How many lines in the listing below hold the word "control"? Answer with the number only.
Segment Open
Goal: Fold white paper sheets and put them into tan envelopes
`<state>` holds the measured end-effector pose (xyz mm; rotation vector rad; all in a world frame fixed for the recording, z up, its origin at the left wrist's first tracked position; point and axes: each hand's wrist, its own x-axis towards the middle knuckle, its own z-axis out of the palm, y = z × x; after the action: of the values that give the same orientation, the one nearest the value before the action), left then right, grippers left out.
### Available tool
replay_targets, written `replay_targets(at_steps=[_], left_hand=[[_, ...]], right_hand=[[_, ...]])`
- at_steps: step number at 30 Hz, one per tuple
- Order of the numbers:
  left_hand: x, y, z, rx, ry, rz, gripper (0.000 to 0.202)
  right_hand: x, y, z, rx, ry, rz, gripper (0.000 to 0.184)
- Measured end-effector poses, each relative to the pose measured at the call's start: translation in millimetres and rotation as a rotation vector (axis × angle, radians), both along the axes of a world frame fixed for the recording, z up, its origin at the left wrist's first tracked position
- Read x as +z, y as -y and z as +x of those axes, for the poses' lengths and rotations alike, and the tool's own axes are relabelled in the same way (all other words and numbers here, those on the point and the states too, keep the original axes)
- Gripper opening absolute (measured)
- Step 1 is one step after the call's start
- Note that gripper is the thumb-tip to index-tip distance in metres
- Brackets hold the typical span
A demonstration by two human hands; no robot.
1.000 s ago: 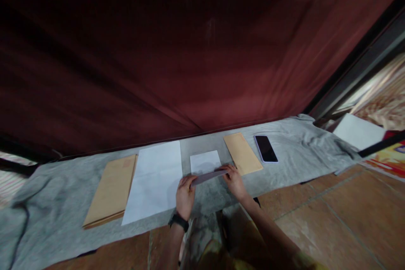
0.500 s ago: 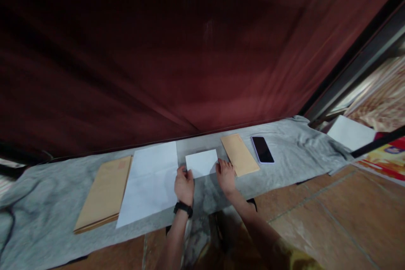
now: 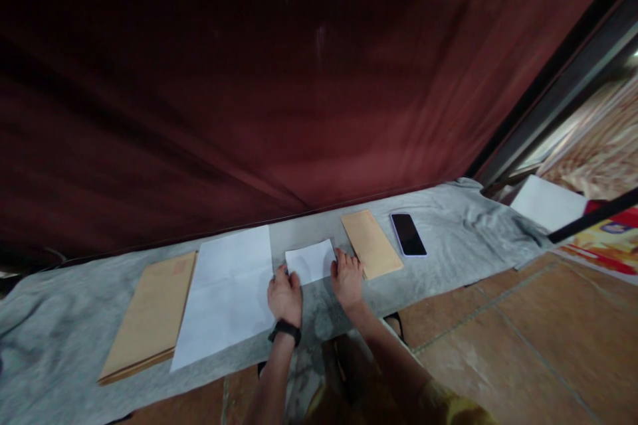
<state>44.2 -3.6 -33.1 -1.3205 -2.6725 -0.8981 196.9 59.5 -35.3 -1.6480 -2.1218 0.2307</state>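
A small folded white paper lies flat on the grey cloth in front of me. My left hand rests on the paper's near left corner, fingers pressed down on it. My right hand presses the near right corner, fingers flat and slightly spread. A black watch sits on my left wrist. To the left of the paper lies a large white sheet. To its right lies a brown envelope.
A stack of brown envelopes lies at the far left of the cloth. A black phone lies right of the single envelope. A dark red curtain hangs behind. More white paper lies at the far right. Terracotta floor tiles run along the near side.
A second ago both hands held the near flap of the paper raised; they folded it over and now press the smaller folded paper flat. The view has shifted slightly.
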Motion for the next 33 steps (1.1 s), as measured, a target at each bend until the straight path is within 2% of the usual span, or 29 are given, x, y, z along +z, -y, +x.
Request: replay_targets(at_steps=[11, 26, 33], left_hand=[[-8.1, 0, -2, -0.085, -0.098, 0.03, 0.029], [-4.9, -1, -1, -0.133, -0.263, -0.089, 0.034], [-4.9, -1, 0, -0.13, -0.306, -0.104, 0.035]], right_hand=[[5.1, -1, 2, 0.04, 0.059, -0.035, 0.04], [15.8, 1, 3, 0.052, 0.019, -0.096, 0.041], [15.5, 1, 4, 0.048, 0.005, -0.11, 0.042]])
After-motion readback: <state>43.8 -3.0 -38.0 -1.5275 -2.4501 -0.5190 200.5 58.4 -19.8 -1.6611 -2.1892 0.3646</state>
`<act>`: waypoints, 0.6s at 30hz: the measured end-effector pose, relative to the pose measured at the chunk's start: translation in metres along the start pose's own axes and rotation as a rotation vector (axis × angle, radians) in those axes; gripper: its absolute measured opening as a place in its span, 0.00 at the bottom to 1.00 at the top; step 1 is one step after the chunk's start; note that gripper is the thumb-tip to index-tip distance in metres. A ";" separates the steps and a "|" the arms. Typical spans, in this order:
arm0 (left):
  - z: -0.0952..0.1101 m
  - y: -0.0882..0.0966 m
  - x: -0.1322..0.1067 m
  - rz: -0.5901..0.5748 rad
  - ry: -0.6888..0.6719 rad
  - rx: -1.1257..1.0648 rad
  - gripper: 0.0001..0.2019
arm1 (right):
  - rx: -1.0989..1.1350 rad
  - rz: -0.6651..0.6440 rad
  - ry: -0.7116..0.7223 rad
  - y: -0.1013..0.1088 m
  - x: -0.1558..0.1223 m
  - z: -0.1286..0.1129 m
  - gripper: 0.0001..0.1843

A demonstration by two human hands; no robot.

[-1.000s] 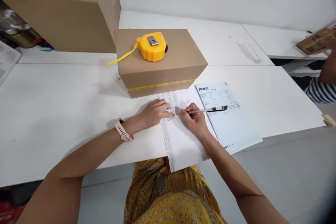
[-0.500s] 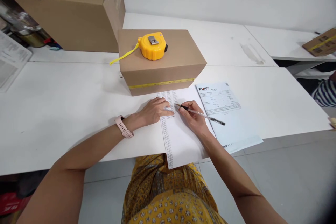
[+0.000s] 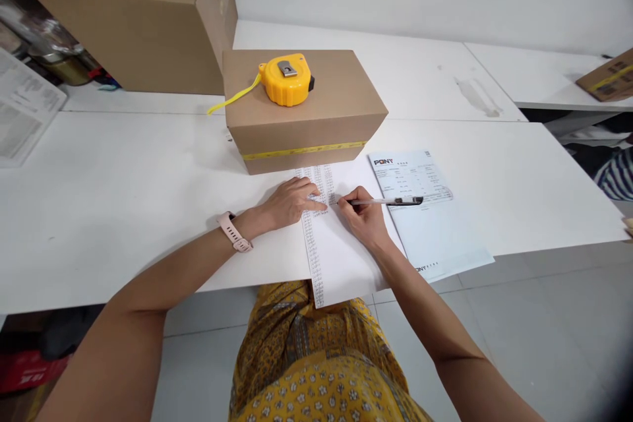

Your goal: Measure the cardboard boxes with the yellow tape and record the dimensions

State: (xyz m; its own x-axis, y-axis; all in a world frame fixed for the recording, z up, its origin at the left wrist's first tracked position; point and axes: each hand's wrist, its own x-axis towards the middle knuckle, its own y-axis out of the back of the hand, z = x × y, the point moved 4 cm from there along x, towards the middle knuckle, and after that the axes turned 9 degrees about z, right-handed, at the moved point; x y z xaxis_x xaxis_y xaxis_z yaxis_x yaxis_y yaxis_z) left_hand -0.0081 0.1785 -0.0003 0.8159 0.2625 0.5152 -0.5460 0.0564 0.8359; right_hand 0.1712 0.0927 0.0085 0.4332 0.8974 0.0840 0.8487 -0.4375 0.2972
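Observation:
A black and clear pen (image 3: 383, 201) is pinched in my right hand (image 3: 364, 216), its tip at the writing on a white sheet of paper (image 3: 346, 264). Columns of small handwriting run down the sheet's left side and across its top. My left hand (image 3: 294, 203) lies on the sheet's left part with fingers stretched out, the index finger pointing toward the pen tip. Just beyond both hands sits a cardboard box (image 3: 306, 125) with a yellow band along its front. On top of the box rests a yellow tape measure (image 3: 287, 80) with a yellow strap.
A printed form (image 3: 420, 178) lies right of the sheet. Large cartons (image 3: 148, 33) stand at the back left near a printed paper (image 3: 24, 105). Another box (image 3: 608, 76) is at the far right, with a person's striped sleeve (image 3: 616, 175) below it. The sheet overhangs the table's (image 3: 123, 211) front edge.
The pen in my right hand has swung so its back end points more level to the right. My left hand stays on the sheet. The camera view has shifted slightly.

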 end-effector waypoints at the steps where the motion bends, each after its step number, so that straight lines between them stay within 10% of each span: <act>1: 0.000 0.000 0.000 -0.002 -0.001 -0.002 0.29 | -0.001 -0.005 -0.007 0.000 0.000 0.001 0.13; 18: 0.001 0.001 0.000 0.010 -0.002 0.004 0.28 | -0.042 -0.071 0.010 -0.003 -0.003 0.005 0.13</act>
State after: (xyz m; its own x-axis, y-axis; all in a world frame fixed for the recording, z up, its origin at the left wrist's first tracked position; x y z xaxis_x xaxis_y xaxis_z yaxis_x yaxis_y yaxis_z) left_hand -0.0086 0.1774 0.0011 0.8106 0.2613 0.5241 -0.5535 0.0498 0.8314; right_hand 0.1691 0.0912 0.0027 0.3687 0.9269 0.0706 0.8638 -0.3697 0.3422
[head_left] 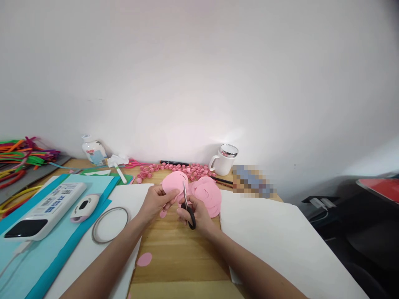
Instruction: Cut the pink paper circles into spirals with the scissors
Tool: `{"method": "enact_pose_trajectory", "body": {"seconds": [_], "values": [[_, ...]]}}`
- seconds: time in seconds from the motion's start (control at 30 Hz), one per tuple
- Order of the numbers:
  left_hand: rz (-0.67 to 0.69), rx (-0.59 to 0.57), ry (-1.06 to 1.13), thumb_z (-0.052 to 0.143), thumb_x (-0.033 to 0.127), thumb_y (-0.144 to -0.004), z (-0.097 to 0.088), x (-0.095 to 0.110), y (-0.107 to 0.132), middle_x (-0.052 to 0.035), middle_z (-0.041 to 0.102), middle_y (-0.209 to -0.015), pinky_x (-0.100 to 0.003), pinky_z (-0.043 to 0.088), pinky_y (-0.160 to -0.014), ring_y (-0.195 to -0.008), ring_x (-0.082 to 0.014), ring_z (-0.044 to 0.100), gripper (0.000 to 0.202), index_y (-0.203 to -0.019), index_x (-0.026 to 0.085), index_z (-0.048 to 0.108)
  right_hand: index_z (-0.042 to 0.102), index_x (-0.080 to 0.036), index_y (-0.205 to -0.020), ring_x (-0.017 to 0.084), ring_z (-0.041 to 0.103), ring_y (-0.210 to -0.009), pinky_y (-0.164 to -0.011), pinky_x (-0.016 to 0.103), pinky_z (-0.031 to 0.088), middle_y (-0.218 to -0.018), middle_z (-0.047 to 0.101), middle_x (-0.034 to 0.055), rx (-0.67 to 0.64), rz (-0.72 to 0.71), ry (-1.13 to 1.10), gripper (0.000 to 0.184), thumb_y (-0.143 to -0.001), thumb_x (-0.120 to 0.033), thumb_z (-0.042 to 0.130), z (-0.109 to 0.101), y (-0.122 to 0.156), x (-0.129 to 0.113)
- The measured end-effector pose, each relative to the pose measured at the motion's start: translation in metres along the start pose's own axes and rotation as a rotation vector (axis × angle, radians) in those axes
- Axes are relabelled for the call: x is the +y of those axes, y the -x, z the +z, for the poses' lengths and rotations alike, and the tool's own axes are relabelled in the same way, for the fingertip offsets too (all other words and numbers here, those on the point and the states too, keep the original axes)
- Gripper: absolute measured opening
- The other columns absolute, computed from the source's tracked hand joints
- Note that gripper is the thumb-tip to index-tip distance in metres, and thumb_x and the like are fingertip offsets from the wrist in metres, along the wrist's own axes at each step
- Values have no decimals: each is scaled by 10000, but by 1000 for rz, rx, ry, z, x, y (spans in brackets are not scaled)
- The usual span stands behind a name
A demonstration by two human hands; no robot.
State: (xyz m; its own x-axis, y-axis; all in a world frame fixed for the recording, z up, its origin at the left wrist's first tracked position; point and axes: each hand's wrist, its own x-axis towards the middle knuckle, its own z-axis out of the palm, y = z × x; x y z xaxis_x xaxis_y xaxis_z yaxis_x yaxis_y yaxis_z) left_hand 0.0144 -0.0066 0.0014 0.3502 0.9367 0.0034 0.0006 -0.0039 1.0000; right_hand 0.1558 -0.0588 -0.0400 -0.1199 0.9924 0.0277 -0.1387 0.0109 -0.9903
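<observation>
Between the fingers of my left hand (158, 201) is a round pink paper piece (172, 182), held up over the table. My right hand (198, 214) grips black-handled scissors (192, 218), their blades pointing up against the right part of the pink paper. Just beyond my right hand lies a pile of pink paper circles (207, 193) with curved cut lines. Many small rolled pink paper roses (199, 169) are spread behind my hands. A small pink paper disc (144, 259) rests on the wood nearer to me.
On the left are a white power bank (59, 203) with a cable, a small white device (84, 207), teal paper (56, 259) and a tape roll (110, 225). A white mug (224, 160) and white bottle (94, 150) stand by the wall. White sheets (274, 236) flank the wooden table (177, 245).
</observation>
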Motion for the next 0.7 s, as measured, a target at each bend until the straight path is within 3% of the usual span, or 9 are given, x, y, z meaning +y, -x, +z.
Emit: {"method": "enact_pose_trajectory", "body": {"seconds": [0.23, 0.7], "values": [[-14, -63, -66, 701, 379, -675, -3, -1, 0, 62, 410, -365, -166, 257, -332, -340, -37, 319, 333, -507, 130, 555, 476, -196, -816, 85, 411, -523, -470, 204, 307, -636, 487, -55, -4, -61, -36, 421, -579, -377, 774, -1, -1, -3], [36, -49, -9, 699, 323, -675, -3, 1, -1, 73, 409, -365, -165, 227, -340, -339, -36, 328, 304, -512, 142, 518, 488, -188, -815, 75, 433, -431, -418, 187, 327, -515, 498, -75, 19, -32, -25, 375, -627, -392, 741, 0, 0, -4]]}}
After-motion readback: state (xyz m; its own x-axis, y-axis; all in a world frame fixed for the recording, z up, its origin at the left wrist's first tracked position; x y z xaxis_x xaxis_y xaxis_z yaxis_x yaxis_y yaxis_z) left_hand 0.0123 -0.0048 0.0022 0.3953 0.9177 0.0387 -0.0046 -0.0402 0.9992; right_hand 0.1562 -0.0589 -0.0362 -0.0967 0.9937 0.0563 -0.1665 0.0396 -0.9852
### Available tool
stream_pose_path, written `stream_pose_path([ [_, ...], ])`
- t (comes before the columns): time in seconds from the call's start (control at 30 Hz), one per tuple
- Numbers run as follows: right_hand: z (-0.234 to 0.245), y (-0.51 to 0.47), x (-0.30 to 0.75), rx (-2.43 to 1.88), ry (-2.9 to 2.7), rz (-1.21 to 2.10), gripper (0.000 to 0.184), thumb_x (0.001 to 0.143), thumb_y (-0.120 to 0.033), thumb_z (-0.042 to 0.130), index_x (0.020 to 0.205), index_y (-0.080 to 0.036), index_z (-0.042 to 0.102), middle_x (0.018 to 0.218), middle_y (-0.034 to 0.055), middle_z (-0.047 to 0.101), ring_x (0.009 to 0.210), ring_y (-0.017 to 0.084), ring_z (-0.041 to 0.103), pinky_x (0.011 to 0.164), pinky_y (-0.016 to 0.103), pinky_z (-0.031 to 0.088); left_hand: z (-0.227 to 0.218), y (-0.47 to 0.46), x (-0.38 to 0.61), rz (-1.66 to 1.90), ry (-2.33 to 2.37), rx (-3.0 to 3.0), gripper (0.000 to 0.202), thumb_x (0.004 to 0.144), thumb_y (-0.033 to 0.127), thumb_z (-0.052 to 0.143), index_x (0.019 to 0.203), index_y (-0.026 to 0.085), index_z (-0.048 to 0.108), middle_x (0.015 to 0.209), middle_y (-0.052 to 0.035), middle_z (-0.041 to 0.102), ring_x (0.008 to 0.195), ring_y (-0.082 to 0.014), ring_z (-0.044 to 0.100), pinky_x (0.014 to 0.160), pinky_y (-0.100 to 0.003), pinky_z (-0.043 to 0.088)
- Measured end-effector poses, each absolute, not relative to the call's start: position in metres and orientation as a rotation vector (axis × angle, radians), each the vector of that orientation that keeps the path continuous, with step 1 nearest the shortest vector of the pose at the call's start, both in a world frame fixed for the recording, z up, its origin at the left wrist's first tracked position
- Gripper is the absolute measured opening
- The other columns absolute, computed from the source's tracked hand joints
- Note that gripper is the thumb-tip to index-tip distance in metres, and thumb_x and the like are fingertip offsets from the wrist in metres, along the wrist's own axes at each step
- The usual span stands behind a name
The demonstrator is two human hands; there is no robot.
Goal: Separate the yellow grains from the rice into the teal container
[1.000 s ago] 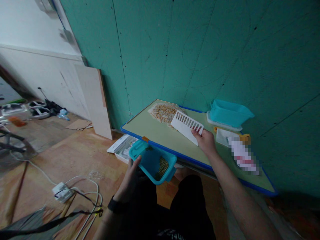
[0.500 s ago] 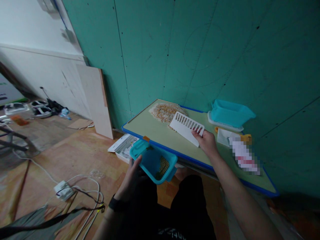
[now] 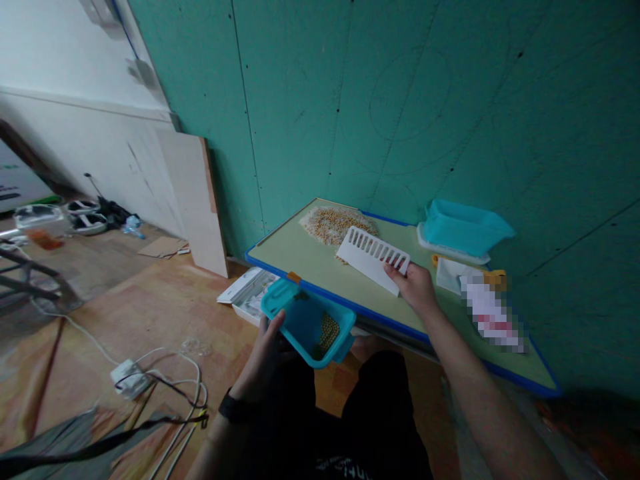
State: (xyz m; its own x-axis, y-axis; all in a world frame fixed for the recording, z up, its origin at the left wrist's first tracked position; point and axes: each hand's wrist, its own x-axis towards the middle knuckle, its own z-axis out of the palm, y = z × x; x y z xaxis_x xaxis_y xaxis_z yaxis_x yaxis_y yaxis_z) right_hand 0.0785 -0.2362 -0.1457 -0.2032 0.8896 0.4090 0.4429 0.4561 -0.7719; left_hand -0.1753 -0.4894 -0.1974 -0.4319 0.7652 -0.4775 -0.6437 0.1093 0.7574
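My left hand (image 3: 267, 347) grips the left side of a blue plastic container (image 3: 295, 323), which is held just below the table's near edge. Small round greenish beans (image 3: 329, 332) lie at its right end. My right hand (image 3: 416, 283) is closed on the right end of a white slotted scraper (image 3: 373, 263), tilted over the tabletop. The scraper's far left corner is beside a spread pile of pale grains mixed with yellow beans (image 3: 333, 223). Whether its lower edge touches the tabletop I cannot tell.
A second blue container (image 3: 463, 227) stands on a white lid at the table's back right. Nearer lie a white and yellow item (image 3: 453, 273) and a blurred packet (image 3: 493, 313). A green wall (image 3: 300, 100) borders the table (image 3: 280, 250). White cables and a power strip (image 3: 131, 379) lie on the floor.
The whole view has shifted very slightly. Both hands keep their grip, and the scraper, container and pile look almost the same.
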Motion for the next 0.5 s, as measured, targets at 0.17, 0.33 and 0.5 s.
stream_pose_path([
  [0.17,-0.1483,-0.2345,0.0798,-1.095,-1.818,0.646,0.052,0.084,-0.073,0.078,0.080,-0.022,0.084,0.078,0.0105,0.085,0.080,0.033,0.079,0.071,0.039,0.060,-0.1935,-0.4885,-0.1726,1.601,1.250,0.115,0.048,0.112,0.044,0.081,0.153,0.020,0.073,0.153,-0.0145,0.074,0.129,-0.0313,0.078,0.108,-0.054,0.069],
  [0.33,-0.1512,-0.2322,0.0824,-1.086,-1.816,0.669,0.054,0.085,-0.075,0.082,0.086,-0.020,0.087,0.081,0.0106,0.087,0.082,0.034,0.081,0.073,0.041,0.064,-0.1912,-0.4874,-0.1716,1.615,1.247,0.122,0.055,0.112,0.047,0.080,0.160,0.022,0.068,0.152,-0.0155,0.076,0.124,-0.0313,0.080,0.101,-0.052,0.072],
  [0.5,-0.1508,-0.2334,0.0832,-1.072,-1.806,0.706,0.058,0.084,-0.078,0.082,0.088,-0.021,0.087,0.088,0.0132,0.090,0.091,0.039,0.084,0.081,0.046,0.068,-0.1979,-0.4891,-0.1746,1.587,1.281,0.109,0.075,0.111,0.052,0.081,0.175,0.028,0.050,0.152,-0.0177,0.076,0.117,-0.0317,0.084,0.092,-0.048,0.074],
])
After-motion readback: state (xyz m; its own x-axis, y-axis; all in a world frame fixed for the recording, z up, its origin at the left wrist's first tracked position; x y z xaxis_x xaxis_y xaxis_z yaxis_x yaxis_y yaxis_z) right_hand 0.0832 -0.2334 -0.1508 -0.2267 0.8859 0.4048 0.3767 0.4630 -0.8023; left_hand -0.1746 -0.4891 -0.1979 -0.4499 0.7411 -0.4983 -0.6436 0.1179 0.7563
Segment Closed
* **Result of this task**:
2